Pas le genre de Fantôme de rester seul là-dedans, se disait-il. N’importe quoi pouvait se déplacer sous cette houle infinie, n’importe quoi pouvait ramper sous le couvert et, invisible dans les ténèbres, approcher du fort. N’importe quoi. Sans qu’on s’en doutât seulement. Quant à savoir quoi… Il ne quitta son poste qu’après que le soleil eut sombré derrière les montagnes en dents de scie et la poix commencé d’engluer la forêt.

« Jon ? le héla Samwell Tarly. Il me semblait bien que c’était toi. Ça va ?

— Pas mal. » Il sauta à terre. « Comment s’est passée ta journée ?

— Bien. J’ai bien tenu le coup. Vraiment. »

Jon n’allait pas lui faire part de son malaise, surtout maintenant que le courage finissait par venir au malheureux couard. « Le Vieil Ours compte attendre ici Qhorin Mimain et les hommes de Tour Ombreuse.

— La place a l’air forte, dit Sam. Une citadelle des Premiers Hommes. Tu crois que des batailles se sont déroulées ici ?

— Sûrement. Tu feras bien de préparer un oiseau. Mormont va vouloir donner des nouvelles.

— Si je pouvais les expédier tous… Ils détestent vivre en cage.

— Tu détesterais toi aussi, si tu pouvais voler.

— Si je pouvais voler, je retournerais à Châteaunoir me farcir une tourte au porc », dit-il, ce qui lui valut une bourrade sur l’épaule. Pendant qu’ils traversaient ensemble le camp, des feux s’allumaient un peu partout. Au firmament se levaient les premières étoiles, et la queue rouge de la Torche de Mormont brûlait d’un éclat aussi vif que la lune. Jon entendit piailler les corbeaux dès avant de les voir. Certains prononçaient son nom. L’occasion de faire du boucan ne les trouvait jamais timorés.

Eux aussi le sentent. « Autant que j’aille tout de suite chez le Vieil Ours. La faim le rend tapageur comme eux. »

Mormont devisait avec Thoren Petibois et six autres de ses officiers. « Ah, te voilà ! dit-il d’un ton bourru. Tu serais bien aimable de nous servir du vin chaud. La nuit est froide.

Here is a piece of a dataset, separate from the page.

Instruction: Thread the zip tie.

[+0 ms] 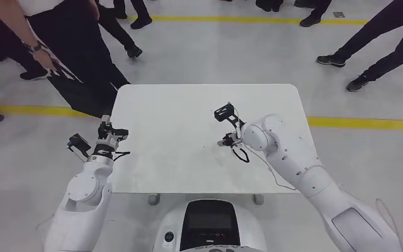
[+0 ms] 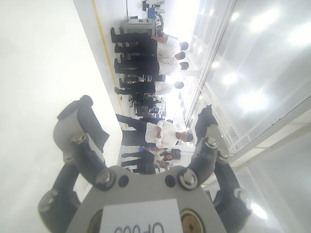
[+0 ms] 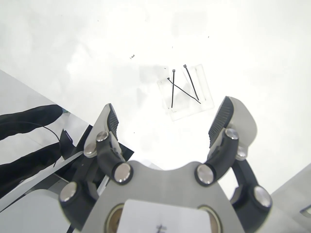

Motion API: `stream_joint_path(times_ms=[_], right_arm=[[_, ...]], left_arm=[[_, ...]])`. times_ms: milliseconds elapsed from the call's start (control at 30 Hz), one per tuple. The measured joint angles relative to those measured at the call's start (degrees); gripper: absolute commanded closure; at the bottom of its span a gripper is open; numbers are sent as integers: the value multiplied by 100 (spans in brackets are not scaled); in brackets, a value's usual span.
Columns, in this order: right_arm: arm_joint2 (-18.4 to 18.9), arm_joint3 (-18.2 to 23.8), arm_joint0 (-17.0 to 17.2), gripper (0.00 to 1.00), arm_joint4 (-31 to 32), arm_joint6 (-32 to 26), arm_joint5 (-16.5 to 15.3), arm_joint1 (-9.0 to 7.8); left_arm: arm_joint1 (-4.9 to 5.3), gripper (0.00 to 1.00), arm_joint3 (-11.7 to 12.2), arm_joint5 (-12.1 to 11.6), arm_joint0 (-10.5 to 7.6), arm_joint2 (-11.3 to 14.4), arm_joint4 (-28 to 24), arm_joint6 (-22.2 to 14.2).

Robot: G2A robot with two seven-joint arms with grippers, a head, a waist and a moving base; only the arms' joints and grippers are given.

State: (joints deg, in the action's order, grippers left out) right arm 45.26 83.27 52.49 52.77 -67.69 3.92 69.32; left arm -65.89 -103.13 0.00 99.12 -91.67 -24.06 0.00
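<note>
Three thin black zip ties [image 3: 173, 90] lie on a clear flat tray [image 3: 207, 90] on the white table [image 3: 73, 25]. Two of them cross each other, and the third [image 3: 192, 82] lies beside them. My right gripper [image 3: 167, 117] hovers open a little short of the tray, with nothing between its ribbed pads [image 3: 220, 117]. From above, the right gripper [image 1: 225, 142] is over the table's middle right. My left gripper [image 2: 144, 117] is open and empty, held level at the table's left edge [image 1: 112, 132], facing out into the room.
The white table [image 1: 189, 107] is bare around the tray. A black cable [image 1: 242, 154] loops from the right wrist. A person in dark trousers [image 1: 75, 57] stands close to the table's far left corner. Other people stand farther off.
</note>
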Motion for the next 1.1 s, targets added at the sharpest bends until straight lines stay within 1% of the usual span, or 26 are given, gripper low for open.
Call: stream_joint_path(times_ms=[100, 167, 1000, 1033, 1100], right_arm=[[-256, -361, -173, 0, 80, 31, 150, 117], [-312, -421, -206, 0, 97, 41, 172, 140], [-303, -410, -200, 0, 94, 40, 166, 136], [-315, -411, -195, 0, 106, 52, 154, 134], [-382, -432, -165, 0, 286, 129, -16, 123]], left_arm=[[0, 0, 0, 0, 0, 0, 0, 0], [0, 0, 0, 0, 0, 0, 0, 0], [0, 0, 0, 0, 0, 0, 0, 0], [0, 0, 0, 0, 0, 0, 0, 0], [0, 0, 0, 0, 0, 0, 0, 0]])
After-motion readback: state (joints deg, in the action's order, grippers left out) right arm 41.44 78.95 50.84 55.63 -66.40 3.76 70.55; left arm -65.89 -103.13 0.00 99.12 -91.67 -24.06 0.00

— Oui, messire. » Après avoir bâti le foyer, il alla aux magasins demander un petit baril du rouge corsé que préférait le Vieil Ours, emplit la bouilloire, la suspendit au-dessus des flammes et s’occupa de réunir les ingrédients nécessaires au breuvage. A cet égard, Mormont se montrait des plus pointilleux. Tant de cinname et tant de muscade et tant de miel, mais pas une once de plus ou de moins. Des raisins, des baies secs, des noix, mais de citron – le comble de leurs hérésies, dans le sud ! – point, ce qui ne laissait pas que d’être bizarre, de la part de quelqu’un qui citronnait toujours sa bière du matin. Le tout brûlant, pour bien réchauffer son homme, spécifiait-il à satiété, mais sans avoir jamais toléré la moindre apparence d’ébullition. Aussi Jon ne quittait-il pas la bouilloire des yeux.

Tout en travaillant, il percevait la conversation qui se poursuivait sous la tente. « Pour accéder aux Crocgivre, disait Jarman Buckwell, le plus facile est de remonter la Laiteuse jusqu’à sa source. Mais, si nous passons par là, Rayder sera informé de notre approche. Aussi sûr et certain que le soleil se lève.